Let me note that you can apply to this program (and others) without making an early commitment. You can use the intervening time to explore the outside project. It would be an advantage to you to have several options in a few months.

You can then thank her for her advice, say you will apply, but that you also need to explore other options both in and outside academia. Ethical people would understand that.

Make a final decision when you must, but keep all options open, and even seek new ones, in the short term.

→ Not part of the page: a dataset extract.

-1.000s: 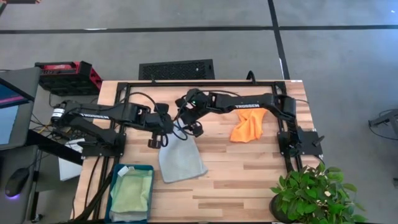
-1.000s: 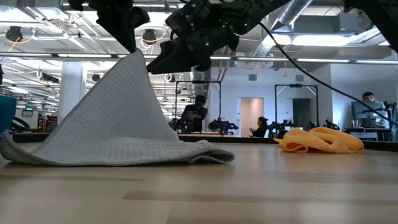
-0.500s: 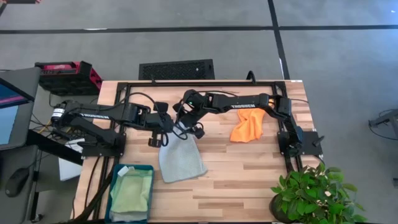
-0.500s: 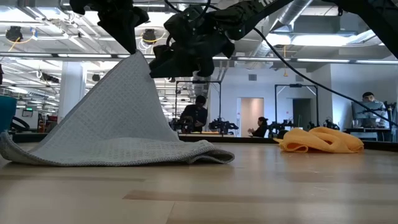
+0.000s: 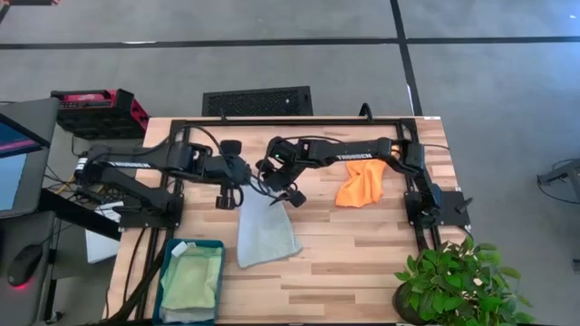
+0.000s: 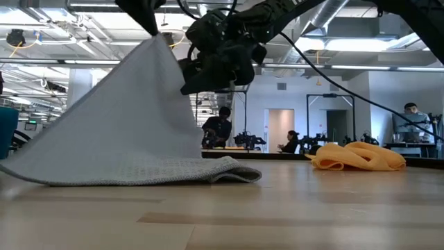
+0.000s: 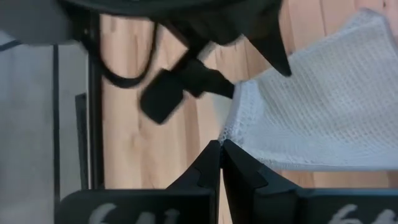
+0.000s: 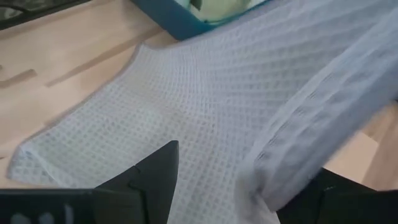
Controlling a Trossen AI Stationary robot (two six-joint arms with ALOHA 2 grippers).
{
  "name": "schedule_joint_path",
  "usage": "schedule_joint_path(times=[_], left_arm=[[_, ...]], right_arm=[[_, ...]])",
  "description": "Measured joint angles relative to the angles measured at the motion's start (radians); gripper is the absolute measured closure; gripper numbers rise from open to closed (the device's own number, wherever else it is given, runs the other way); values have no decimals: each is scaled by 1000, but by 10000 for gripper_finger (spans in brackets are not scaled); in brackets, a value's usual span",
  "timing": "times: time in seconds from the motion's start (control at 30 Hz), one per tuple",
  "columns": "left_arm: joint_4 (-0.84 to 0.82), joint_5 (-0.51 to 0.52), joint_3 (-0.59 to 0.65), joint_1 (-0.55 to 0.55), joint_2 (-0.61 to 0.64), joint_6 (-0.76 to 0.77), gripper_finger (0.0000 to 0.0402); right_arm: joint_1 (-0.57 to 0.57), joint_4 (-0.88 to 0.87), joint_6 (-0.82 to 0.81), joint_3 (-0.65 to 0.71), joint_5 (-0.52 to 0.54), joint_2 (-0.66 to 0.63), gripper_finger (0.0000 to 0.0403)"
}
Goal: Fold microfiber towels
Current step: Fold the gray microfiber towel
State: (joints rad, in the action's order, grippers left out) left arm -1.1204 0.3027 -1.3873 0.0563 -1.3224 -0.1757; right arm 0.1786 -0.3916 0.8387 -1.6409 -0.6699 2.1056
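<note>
A pale grey-blue towel (image 5: 265, 231) lies on the table with one far corner lifted into a peak (image 6: 156, 42). My left gripper (image 5: 239, 194) is shut on that corner and shows shut in the left wrist view (image 7: 220, 147). My right gripper (image 5: 285, 194) hangs open just right of the peak (image 6: 220, 62). In the right wrist view (image 8: 249, 163) its fingers stand on either side of the towel's raised edge (image 8: 292, 155); I cannot tell whether they touch it. An orange towel (image 5: 362, 183) lies crumpled at the right. A light green towel (image 5: 191, 282) lies in the teal bin (image 5: 167, 272). My left gripper pinches the towel's far corner (image 7: 231, 132) between its two fingertips, coming from above. The corner hangs lifted below the fingers and the cloth slopes down taut from it. The towel's near part (image 6: 132, 170) rests on the table.
The teal bin stands at the near left corner of the table. A potted plant (image 5: 456, 282) stands at the near right corner. Bare wood (image 5: 353, 244) lies between the grey towel and the plant. People show far off in the room behind the table.
My left gripper has gone up and a little toward the table's right with the corner. The towel's peak is higher, and its left part has been drawn up and rightward while the near part stays down. My right gripper has gone down toward the raised edge.
</note>
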Motion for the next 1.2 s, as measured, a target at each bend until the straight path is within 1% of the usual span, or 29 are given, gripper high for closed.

Without knowing their personality it can be difficult to say for sure. My experience is that being honest early (unless you have reason to already believe they are a particularly manipulative person or similar) is best. You can just say something like, "Thanks for suggesting signing up for a PhD and supporting my work thus far. I have weighed up some options and decided my next step will be to spend a year focusing on a non-academic project I have running, and can't do concurrently." If you think you would like to work with them on a PhD after that you can say so. If you are not sure, be honest with that too. The hard truth is that students aren't that hard to find - good students take time to find though. While she might be disappointed you aren't continuing, she would be more disappointed by being 'led on' and not having time to find a good match for their project and funding available.


I do not think that saying registrations are open means she wants you as a Ph.D. student. I would not think in this way unless my supervisor has said that explicitly. This can be just a gentle reminder.

Your supervisor may be disappointed but would not consider this personally because this is your life and your own career plan.